Making cement without also making carbon dioxide seems impossible; the basic chemistry of the process releases the gas. But maybe that's not really true, Stanford University scientist Brent Contstantz began thinking last year. Of course, it was only a theory, he told himself, but the market for cement is so large -- about $13 billion annually in the United States alone -- and the pressure to reduce its effect on the environment so strong that he sent a 12- line email to venture capitalist Vinod Khosla.
"I have an idea for a new sustainable cement," Contstantz wrote. "I'm sure you are already aware that for every ton of [standard] Portland cement produced, approximately one ton of carbon dioxide is released into the atmosphere. My cement wouldn't do that; in fact, it would remove a ton of carbon dioxide from the environment for every ton of cement produced."
Khosla, who knew Contstantz only casually -- the two hadn't been in touch for 20 years -- was on vacation. But after a discussion that lasted only an hour, he told the scientist, "I don't care about the rest of the business plan. You don't need to estimate costs. You don't need to do a cash flow. You don't need to do a presentation. Just hire five people, set up a lab, and go."
Contstantz was astonished. "What we're up to," he warned, "takes balls."
"Well, you've got the money now," was the response. "Get busy."

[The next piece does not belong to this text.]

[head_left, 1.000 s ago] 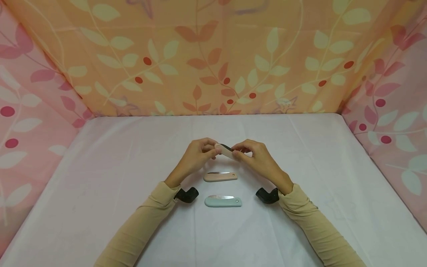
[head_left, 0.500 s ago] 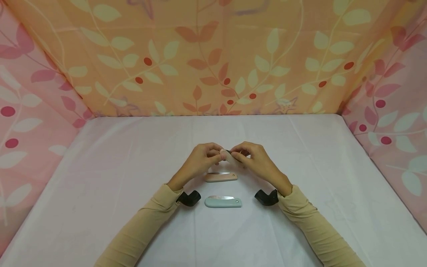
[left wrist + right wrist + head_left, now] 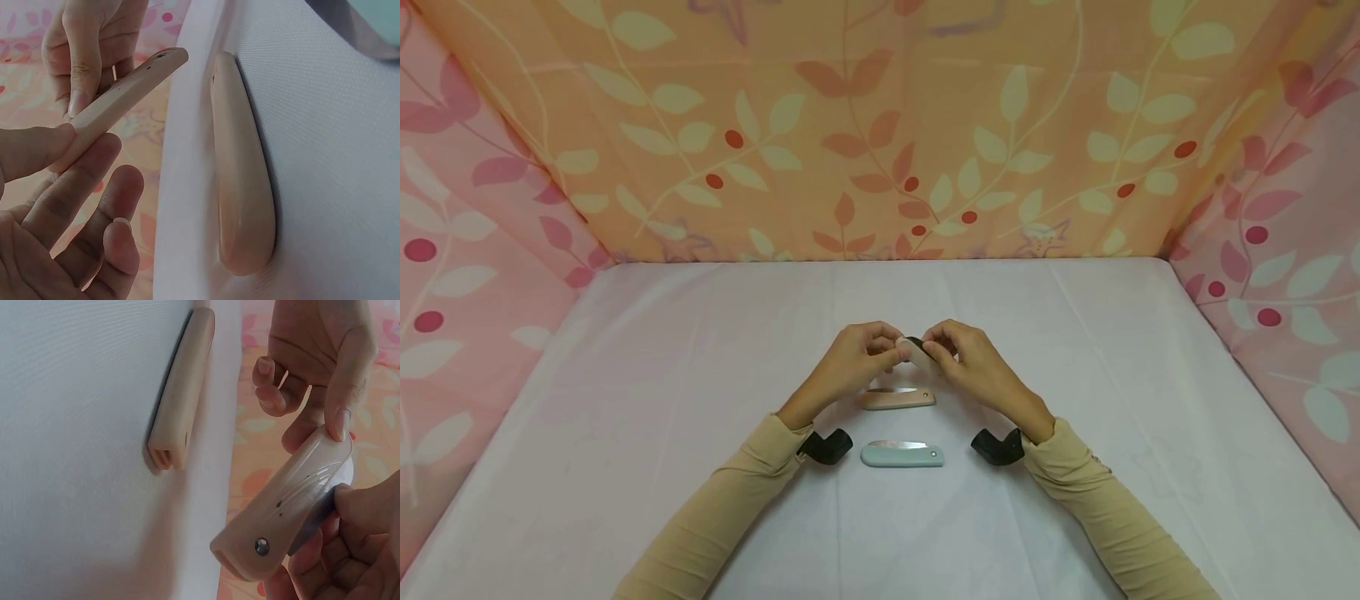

It was a classic performance from Khosla, a man who "enters any chamber believing he's the smartest man in the room," in the words of one longtime VC. "In 30 seconds, in one paragraph, I knew this was worth doing," Khosla says now, adding that the cement startup, called Calera, "may be our biggest win ever."
Over the past four years, Khosla has become the world's foremost investor in environmental startups. He has committed an estimated $450 million of his personal fortune to financing 45 ethanol factories, solar-power parks, and makers of environmentally friendly lightbulbs, batteries, and automotive components. These investments have made him the most prominent of an increasingly rare breed, the so-called angel investors who put their own funds into the youngest of companies -- including outfits that are pursuing the most innovative, but not yet commercially viable, approaches to serious problems such as global warming. It's a kind of seed-stage investing that traditional venture funds have largely abandoned. And rightly so, Khosla says. "If somebody comes to you with a cold-fusion idea, you should not be funding it as an investor with other people's money. Funding it, if they're credible people, as a science experiment, as a hobby, is perfectly okay -- as long as it's your own money."
Khosla's green investing has made him something of a celebrity, mentioned in the media with the likes of mogul Richard Branson, former President Bill Clinton, Hollywood producer Stephen Bing, and General Motors chairman and CEO Richard Wagoner. I've known Khosla since his days as a recent immigrant from India more than two decades ago but hadn't seen him in years until we met in his office in Menlo Park, California, earlier this year. Khosla Ventures is tucked away in an unprepossessing corner of a redwood complex of small offices. The decor is rental-furniture bland. The only reading set out for visitors is a four-month-old issue of National Geographic with a cover story on biofuels. Khosla's own office is spare, with 15 large black-and-white photographs of his four children on the walls. For others in the firm, office dress is Silicon Valley casual -- jeans, fleece vests, and running shoes -- but Khosla arrives more elegantly attired, in taupe slacks; a chocolate long-sleeve, zip-neck knit shirt; and slip-ons in luggage tan with leather bows and kilties. He's 53, a slender 5-foot-10, genial and looking relaxed despite the prominent dark circles under his eyes.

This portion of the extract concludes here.